The conference was inspiring, but for me the highlight was the pre-conference backstage tour of the Cincinnati Zoo. We watched cheetahs get their exercise and fun by chasing a toy at 40 MPH. Afterwards, this cheetah purred as loudly as a car engine, while licking her handler. This sort of relationship only comes through training, respect, and providing the animal with what it needs to thrive.



A tortoise was out for a stroll with her keeper. It’s hard to know what a reptile thinks, but the joy of the children who got to pet her shell was obvious.
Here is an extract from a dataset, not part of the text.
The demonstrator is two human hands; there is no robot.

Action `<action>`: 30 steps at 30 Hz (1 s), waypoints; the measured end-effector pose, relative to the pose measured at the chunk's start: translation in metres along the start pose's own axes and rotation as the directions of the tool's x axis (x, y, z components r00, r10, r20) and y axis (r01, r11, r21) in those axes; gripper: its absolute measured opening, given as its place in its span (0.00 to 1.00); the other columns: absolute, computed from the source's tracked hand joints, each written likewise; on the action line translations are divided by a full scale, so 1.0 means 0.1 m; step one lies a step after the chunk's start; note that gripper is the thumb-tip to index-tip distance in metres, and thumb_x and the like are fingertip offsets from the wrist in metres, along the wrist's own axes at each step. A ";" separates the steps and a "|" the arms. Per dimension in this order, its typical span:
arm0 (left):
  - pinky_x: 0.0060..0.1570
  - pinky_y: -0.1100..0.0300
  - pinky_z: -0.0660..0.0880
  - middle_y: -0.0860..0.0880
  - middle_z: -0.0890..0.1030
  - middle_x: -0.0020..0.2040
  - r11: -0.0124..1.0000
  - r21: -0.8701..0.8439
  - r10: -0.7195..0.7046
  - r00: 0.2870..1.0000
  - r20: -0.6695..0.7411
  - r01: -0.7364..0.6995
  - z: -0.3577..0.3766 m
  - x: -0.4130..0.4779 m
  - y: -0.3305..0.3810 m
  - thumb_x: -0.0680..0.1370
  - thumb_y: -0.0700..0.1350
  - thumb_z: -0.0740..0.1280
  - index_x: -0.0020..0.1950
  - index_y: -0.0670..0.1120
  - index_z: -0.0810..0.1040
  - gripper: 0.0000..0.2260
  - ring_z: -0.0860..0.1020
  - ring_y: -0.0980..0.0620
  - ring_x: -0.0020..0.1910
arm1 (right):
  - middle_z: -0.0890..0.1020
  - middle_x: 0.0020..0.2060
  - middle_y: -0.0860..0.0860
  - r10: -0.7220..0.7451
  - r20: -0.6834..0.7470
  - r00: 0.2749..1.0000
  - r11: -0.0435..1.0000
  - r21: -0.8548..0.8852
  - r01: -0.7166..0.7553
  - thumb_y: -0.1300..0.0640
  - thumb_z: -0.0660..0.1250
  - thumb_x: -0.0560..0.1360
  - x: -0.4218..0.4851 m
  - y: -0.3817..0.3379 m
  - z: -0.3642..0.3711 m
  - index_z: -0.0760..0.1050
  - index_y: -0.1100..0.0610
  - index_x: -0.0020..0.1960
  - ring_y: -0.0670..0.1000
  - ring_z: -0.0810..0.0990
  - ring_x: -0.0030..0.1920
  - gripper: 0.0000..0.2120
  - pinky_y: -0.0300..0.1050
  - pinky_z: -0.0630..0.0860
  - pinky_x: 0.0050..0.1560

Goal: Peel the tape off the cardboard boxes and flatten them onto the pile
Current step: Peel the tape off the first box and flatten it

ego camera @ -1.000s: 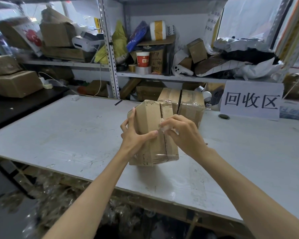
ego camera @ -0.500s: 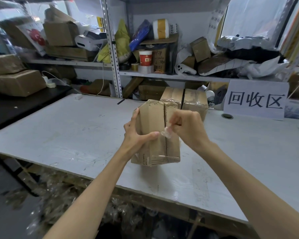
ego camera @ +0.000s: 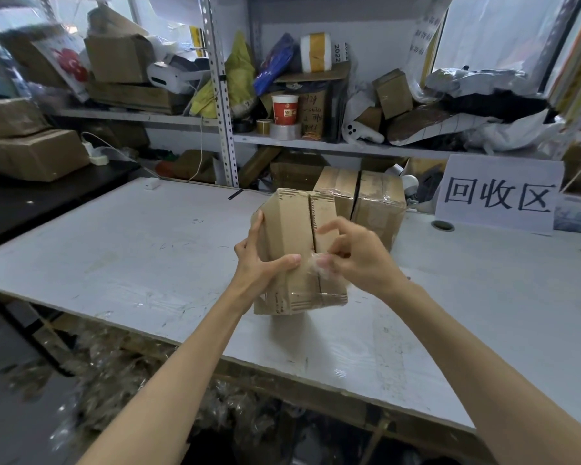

Educating children is part of this zoo’s mission. They have a petting area and a show that entertains while teaching about the animals. Among the stars, there is a trained skunk, a pig, a rabbit, a dog, and goats. The goats have been taught to paint. First they learned how to hold a paint brush in their mouths, and then how to swipe it on a canvas. Being typical picky goats, during the training process, they told their handler in no uncertain terms that they each had to have their own brush. No way would one goat deign to put a brush in his mouth that had been slobbered on by another goat. Others in the audience were surprised to hear that goats are fussy like this. I was not! We got to see a goat paint, and I got to be the easel! At the end of the video, note the click sound – that marks that the goat has done her job and is about to get a cookie.



One of my friends trains rhinos at another zoo. These are massive, dangerous animals, and yet it turns out that they bond with their keepers. She says that the ones that she knows like to being scratched on the folds of the skin on the hind end and will lift their legs to show their favorite place to be itched. She also says that the youngsters will roll over on their backs like dogs for a belly rub. Now that thought makes me happy!